Les syndicats CFDT, Unsa et CGT de la SNCF ont été "déboutés de leur demande en référé" concernant le non-paiement de certains jours de repos des grévistes, ont annoncé vendredi plusieurs avocats.

"Les syndicats ont été déboutés de leur demande en référé", ont indiqué Maîtres Joël Grangé et Aurélie Cormier-Le Goff, avocats de la direction de la SNCF. La décision est défavorable aux syndicats, a confirmé Me Daniel Saadat, avocat de la CFDT. Les conseils des deux parties n'avaient pas connaissance vendredi matin du contenu de cette décision en raison d'une panne du système informatique du greffe du tribunal de grande instance (TGI) de Bobigny. "Une audience au fond aura lieu le 31 mai à Bobigny", a précisé Me Grangé.

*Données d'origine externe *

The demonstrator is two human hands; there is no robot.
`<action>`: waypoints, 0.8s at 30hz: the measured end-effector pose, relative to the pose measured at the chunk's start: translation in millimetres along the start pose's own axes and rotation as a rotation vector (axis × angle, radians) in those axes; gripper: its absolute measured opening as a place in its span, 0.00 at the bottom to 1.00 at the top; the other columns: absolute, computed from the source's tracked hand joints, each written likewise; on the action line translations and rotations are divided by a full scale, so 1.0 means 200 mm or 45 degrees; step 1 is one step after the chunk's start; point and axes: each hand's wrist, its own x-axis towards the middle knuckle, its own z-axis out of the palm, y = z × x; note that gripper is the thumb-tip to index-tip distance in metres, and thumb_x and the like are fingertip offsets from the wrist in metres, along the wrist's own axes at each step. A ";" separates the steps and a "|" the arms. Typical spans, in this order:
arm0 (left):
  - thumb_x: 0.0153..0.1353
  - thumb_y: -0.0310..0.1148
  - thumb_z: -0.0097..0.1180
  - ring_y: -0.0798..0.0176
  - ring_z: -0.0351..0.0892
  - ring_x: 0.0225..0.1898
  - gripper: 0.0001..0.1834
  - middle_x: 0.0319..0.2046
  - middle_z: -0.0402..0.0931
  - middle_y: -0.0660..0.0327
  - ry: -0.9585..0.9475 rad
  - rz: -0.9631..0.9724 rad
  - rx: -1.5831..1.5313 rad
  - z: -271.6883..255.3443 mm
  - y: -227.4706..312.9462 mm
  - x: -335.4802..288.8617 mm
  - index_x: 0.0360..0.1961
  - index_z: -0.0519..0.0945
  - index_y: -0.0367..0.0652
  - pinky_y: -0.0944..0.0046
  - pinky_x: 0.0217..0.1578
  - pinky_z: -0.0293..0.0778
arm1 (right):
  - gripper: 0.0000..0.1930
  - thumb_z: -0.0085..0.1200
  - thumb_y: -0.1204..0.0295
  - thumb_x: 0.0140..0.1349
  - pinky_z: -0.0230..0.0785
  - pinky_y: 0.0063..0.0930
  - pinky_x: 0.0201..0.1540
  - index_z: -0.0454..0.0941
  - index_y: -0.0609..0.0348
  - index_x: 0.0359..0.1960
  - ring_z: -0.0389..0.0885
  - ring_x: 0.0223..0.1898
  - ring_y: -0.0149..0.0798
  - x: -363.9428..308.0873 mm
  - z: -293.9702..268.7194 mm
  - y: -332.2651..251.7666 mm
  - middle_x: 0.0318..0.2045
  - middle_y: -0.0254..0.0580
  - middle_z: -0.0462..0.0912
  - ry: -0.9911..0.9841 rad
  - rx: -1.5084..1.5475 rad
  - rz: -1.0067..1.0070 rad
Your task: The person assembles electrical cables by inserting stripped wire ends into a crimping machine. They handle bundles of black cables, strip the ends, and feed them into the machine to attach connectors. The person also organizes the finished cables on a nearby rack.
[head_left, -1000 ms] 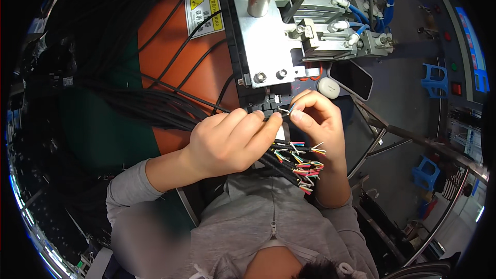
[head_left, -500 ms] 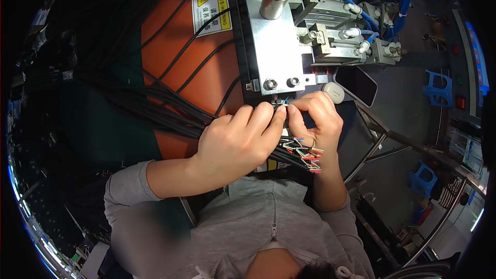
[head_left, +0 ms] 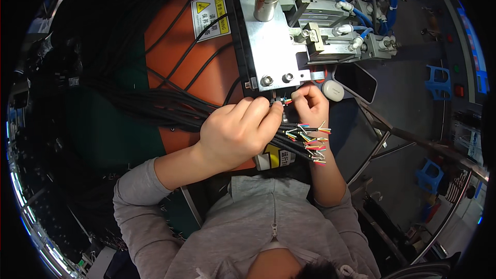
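My left hand (head_left: 238, 130) pinches a black cable just below the metal press head (head_left: 274, 62). Short coloured wires (head_left: 287, 102) fan out from the cable's end, past my left fingertips. Close by on the right, my right hand (head_left: 313, 104) has its fingers curled and thumb and forefinger together near the wire ends. Whatever lies between those tips is too small to make out. A bundle of black cables (head_left: 165, 108) runs under my left hand. Its stripped ends (head_left: 312, 144), with multicoloured wires, lie across in front of my right wrist.
Pneumatic cylinders (head_left: 336, 41) with blue hoses stand behind at the right. A round white case (head_left: 333, 91) and a phone (head_left: 356, 81) lie beside my right hand. An orange panel (head_left: 206, 80) bears a warning label (head_left: 211, 16). Blue stools (head_left: 438, 82) stand on the floor at right.
My right hand has drawn slightly back from my left fingertips, its fingers curling more, and the coloured wires between the hands now show. My left hand keeps its pinch. The view has shifted a little.
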 end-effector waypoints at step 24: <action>0.51 0.27 0.60 0.69 0.73 0.22 0.10 0.23 0.69 0.66 -0.217 -0.136 0.146 -0.08 0.04 -0.03 0.36 0.81 0.39 0.69 0.20 0.67 | 0.08 0.62 0.80 0.50 0.72 0.28 0.41 0.82 0.62 0.34 0.81 0.36 0.37 0.01 -0.07 -0.17 0.32 0.40 0.82 -0.240 -0.263 -0.764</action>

Les syndicats maintiennent la pression

"C'est une première déception", a reconnu sur RTL le secrétaire général de l'Unsa ferroviaire, Roger Dillenseger, mais "à l'heure qu'il est, nous attendons encore les motifs" qui feront l'objet d'"une analyse fine". "Prudent" quant aux répercussions que pourrait avoir cette décision sur la mobilisation et le moral des grévistes, M. Dillenseger a tout de même estimé que cette décision pourrait "énerver un peu tout le monde".

"Aujourd'hui, il n'y a pas de raison de changer de stratégie (...) Unitairement, les organisations syndicales maintiennent la pression", a-t-il ajouté.

La CFDT Cheminots, l'Unsa ferroviaire et la CGT Cheminots demandaient qu'il soit fait interdiction à la SNCF de considérer leurs différents préavis de deux jours de grève comme un mouvement de grève unique.

Ces syndicats ont lancé début avril une grève en pointillés sur un rythme de deux jours sur cinq jusqu'à fin juin. Mais la direction de la SNCF considère leurs différents préavis d'arrêt de travail comme étant un seul et unique mouvement contre la réforme ferroviaire, ce qui lui permet selon elle de ne pas payer un certain nombre de jours de repos aux grévistes.

La CFDT Cheminots et l'Unsa ferroviaire avaient assigné la SNCF en référé auprès du TGI de Bobigny, une procédure d'urgence à laquelle s'était jointe la CGT Cheminots comme partie intervenante volontaire.